## Attention

An attention function can be described as mapping a query and set of key-value pairs to an output, where the query, keys, values and output are all vectors. The output can be computed as a weighted sum of the values, where the weights assigned to each value is computed by the compatibility function of the query with the corresponding key.

> How is the output vector $y_i$ produced in self-attention?

To produced output vector $y_i$, the self attention operation simply takes a weighted average over all the input vectors.

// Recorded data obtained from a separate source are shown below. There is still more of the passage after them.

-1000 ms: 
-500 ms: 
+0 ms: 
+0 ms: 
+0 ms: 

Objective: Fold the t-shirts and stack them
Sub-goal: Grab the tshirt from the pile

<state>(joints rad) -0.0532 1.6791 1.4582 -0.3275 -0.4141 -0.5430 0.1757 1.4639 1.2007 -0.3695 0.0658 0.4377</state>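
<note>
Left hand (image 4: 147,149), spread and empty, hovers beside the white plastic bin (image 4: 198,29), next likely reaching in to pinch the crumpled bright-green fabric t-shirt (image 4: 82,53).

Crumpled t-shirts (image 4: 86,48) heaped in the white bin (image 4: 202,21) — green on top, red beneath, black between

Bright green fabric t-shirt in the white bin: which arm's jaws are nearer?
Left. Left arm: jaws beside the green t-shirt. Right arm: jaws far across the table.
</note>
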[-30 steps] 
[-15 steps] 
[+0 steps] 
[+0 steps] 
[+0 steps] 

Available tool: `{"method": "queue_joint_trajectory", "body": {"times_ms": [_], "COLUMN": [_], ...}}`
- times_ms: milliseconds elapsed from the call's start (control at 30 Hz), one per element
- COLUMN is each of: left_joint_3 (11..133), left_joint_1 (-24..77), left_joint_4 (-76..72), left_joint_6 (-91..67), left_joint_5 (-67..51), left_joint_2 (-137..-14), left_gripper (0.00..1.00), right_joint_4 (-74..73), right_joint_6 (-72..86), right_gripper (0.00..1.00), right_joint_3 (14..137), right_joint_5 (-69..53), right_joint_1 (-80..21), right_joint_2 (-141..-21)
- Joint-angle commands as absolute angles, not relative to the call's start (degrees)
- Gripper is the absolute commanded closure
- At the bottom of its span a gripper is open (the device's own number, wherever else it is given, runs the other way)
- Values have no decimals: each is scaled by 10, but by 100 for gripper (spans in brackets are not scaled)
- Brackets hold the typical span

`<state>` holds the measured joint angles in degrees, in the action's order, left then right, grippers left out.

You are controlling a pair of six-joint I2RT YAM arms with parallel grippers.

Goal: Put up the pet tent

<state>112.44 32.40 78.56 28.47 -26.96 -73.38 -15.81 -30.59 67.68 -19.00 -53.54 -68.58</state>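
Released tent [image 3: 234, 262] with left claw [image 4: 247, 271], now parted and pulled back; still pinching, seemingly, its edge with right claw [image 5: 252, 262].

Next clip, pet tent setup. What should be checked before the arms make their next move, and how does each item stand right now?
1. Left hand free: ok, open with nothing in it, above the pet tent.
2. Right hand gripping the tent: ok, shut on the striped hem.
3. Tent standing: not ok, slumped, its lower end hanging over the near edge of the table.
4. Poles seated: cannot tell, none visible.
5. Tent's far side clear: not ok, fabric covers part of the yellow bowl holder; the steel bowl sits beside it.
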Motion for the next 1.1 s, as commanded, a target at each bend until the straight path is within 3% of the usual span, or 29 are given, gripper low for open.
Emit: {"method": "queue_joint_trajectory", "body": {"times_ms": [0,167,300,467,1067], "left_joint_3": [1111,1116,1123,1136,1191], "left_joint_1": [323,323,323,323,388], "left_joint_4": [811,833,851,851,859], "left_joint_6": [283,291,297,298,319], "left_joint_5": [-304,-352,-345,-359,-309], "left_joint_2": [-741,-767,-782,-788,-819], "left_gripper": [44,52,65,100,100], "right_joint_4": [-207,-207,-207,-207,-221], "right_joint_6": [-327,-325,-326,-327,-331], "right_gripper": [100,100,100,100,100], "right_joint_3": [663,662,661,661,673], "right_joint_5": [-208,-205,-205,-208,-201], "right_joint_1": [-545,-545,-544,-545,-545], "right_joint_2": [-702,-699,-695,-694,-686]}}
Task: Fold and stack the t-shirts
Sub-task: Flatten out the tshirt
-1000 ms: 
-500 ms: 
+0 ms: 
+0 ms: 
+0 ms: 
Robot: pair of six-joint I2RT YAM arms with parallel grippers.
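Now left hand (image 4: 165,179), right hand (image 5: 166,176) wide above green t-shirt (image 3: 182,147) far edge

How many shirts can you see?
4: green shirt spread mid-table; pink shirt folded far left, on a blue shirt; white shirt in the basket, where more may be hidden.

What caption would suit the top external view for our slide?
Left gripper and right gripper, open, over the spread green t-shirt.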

$y_i = \sum_{j} w_{ij}x_j $

where $j$ indexes over the whole sequence and the weights sum to one over all $j$. The weight $w_{ij}$ is not a parameter, as in a normal neural network, but it is dervied from a function over $x_i$ and $x_j$. The simplest option for this function is a dot product:

$w'_{ij} = x_i^{T}x_j$

Note that $x_i$ is the input vector at the same position as the current vector $y_i$. 


## Scaled Dot-Product Attention

The authors call attention "Scaled Dot-Product Attention" (Figure 2). The input consists of queries and keys of dimension $d_k$ and values of dimension $d_v$ (Although in practice, these dimension are same). We compute the dot productsof the query with all keys, divide each by $\sqrt(d_k)$, and apply a softmax function to obtain the weights of the values.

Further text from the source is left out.